Al-Obeid é a capital do Estado do Kordofan do Norte, o foco dos recentes combates na guerra entre o Exército sudanês e as Forças de Apoio Rápido (RSF), grupo paramilitar, que teve início há mais de três anos e causou uma vasta crise humanitária.

O alto comissário das Nações Unidas ⁠para os ⁠Direitos Humanos, Volker Turk, disse que ​os civis ‌vêm sendo submetidos a condições semelhantes a um cerco há 18 meses, com grave escassez de água potável em al-Obeid e ataques implacáveis com drones.

Durante um debate no Conselho de Direitos Humanos da ONU, em Genebra, Turk afirmou aos ⁠delegados que seu escritório havia documentado padrões de execuções sumárias, sequestros, ​tortura e violência sexual ao longo das rotas percorridas por pessoas deslocadas na região ​de Kordofan.

Ele instou a comunidade internacional a não ‌permitir que se repitam ​as ⁠atrocidades generalizadas ocorridas em al-Fashir, no Darfur do Norte, no ano passado.

“Os sinais vindos de al-Obeid são claros e inequívocos: outra catástrofe de direitos humanos está se desenrolando no Sudão, ​desta vez na capital do Estado estratégico de Kordofan do Norte”, afirmou Turk.

A sessão foi convocada pelo Reino Unido, cujo enviado havia alertado anteriormente que até 500 mil civis corriam o risco de sofrer atrocidades em grande escala, já que a RSF ​teria concentrado forças ao redor de al-Obeid, uma das maiores cidades do Sudão e local onde pessoas deslocadas de outras áreas de conflito buscaram abrigo.

O mundo não pode permitir que al-Obeid se torne “a próxima tragédia sem sentido”, afirmou a ministra das Relações Exteriores do Reino Unido, Yvette Cooper, em comunicado divulgado paralelamente à sessão do Conselho. “A comunidade internacional precisa estar à altura do momento”, disse ela.

A RSF afirma que suas operações nos ​arredores de al-Obeid são de natureza militar.
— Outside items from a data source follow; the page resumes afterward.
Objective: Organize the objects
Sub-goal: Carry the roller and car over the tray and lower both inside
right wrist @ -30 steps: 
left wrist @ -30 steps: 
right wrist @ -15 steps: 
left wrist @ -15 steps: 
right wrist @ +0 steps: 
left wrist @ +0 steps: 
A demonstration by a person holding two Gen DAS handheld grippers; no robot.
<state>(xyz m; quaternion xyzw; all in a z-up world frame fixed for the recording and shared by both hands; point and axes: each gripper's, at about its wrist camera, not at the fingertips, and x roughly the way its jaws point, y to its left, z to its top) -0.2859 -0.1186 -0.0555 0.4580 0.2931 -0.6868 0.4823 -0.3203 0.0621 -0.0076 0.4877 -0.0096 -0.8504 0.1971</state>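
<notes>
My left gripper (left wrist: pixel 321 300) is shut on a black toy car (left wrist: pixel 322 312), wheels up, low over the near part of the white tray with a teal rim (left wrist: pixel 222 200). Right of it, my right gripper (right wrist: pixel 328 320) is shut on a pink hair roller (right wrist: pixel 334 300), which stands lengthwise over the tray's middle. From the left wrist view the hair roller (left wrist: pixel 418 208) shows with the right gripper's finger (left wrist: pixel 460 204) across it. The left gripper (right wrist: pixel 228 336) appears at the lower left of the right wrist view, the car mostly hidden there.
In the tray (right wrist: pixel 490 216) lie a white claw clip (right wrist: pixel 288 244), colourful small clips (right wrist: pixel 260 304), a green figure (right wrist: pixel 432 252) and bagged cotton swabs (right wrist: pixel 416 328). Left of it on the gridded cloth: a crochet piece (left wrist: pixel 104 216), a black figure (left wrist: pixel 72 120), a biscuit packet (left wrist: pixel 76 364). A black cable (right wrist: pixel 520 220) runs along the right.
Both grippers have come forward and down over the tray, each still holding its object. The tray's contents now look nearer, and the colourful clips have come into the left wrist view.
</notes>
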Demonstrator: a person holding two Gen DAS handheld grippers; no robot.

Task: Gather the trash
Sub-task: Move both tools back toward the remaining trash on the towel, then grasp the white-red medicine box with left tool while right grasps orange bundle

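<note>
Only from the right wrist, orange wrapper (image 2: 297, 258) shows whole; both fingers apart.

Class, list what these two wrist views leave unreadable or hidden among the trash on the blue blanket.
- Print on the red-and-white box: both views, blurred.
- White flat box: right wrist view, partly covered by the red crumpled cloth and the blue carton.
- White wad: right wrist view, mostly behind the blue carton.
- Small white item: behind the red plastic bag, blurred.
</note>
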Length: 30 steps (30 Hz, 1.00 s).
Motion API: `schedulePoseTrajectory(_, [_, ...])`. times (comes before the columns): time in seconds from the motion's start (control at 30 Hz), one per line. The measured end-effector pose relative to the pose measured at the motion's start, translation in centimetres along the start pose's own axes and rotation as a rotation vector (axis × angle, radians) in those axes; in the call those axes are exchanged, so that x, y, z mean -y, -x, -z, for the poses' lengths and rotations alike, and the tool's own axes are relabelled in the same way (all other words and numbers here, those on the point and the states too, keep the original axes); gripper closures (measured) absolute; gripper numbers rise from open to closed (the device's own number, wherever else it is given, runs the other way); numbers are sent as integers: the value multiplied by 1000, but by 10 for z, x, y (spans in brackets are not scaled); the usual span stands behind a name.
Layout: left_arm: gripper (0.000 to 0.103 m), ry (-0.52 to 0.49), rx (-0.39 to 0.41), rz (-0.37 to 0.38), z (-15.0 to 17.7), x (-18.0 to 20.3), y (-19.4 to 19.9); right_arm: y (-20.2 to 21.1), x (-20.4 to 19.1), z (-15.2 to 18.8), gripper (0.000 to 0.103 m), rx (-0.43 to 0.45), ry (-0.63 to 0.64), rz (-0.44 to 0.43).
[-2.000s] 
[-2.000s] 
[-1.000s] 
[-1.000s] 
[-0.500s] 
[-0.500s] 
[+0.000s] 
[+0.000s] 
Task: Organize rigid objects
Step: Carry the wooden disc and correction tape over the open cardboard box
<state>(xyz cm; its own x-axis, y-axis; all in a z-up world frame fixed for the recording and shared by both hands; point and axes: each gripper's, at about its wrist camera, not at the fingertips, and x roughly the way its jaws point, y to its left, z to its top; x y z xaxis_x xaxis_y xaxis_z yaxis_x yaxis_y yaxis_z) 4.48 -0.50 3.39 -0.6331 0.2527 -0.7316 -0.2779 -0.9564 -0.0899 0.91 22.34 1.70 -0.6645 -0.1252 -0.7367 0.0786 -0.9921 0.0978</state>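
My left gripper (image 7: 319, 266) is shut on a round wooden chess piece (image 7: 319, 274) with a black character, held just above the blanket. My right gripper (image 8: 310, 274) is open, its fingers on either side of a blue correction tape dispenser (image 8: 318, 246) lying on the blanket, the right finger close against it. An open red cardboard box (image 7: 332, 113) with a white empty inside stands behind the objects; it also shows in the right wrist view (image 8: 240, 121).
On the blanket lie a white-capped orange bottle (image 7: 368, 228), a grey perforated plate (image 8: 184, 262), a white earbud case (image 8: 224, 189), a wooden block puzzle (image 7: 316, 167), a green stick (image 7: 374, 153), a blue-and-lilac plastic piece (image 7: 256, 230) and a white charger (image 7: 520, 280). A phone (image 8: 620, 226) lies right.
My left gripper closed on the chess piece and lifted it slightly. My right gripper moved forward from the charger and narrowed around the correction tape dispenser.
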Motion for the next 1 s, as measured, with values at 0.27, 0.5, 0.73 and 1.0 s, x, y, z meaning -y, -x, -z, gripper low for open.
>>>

A força já havia declarado anteriormente que não ‌tem como alvo intencional civis e ⁠que os responsáveis por abusos serão responsabilizados.

Assim como em outros conflitos, a guerra no Sudão tem sido cada vez mais marcada por ataques com drones, que frequentemente causam ⁠vítimas civis.

Pelo menos 45 civis foram mortos e 41 ⁠ficaram feridos em 15 ataques com ⁠drones em al-Obeid e ⁠áreas ​vizinhas entre 6 e 28 de junho, segundo o escritório de direitos humanos da ONU.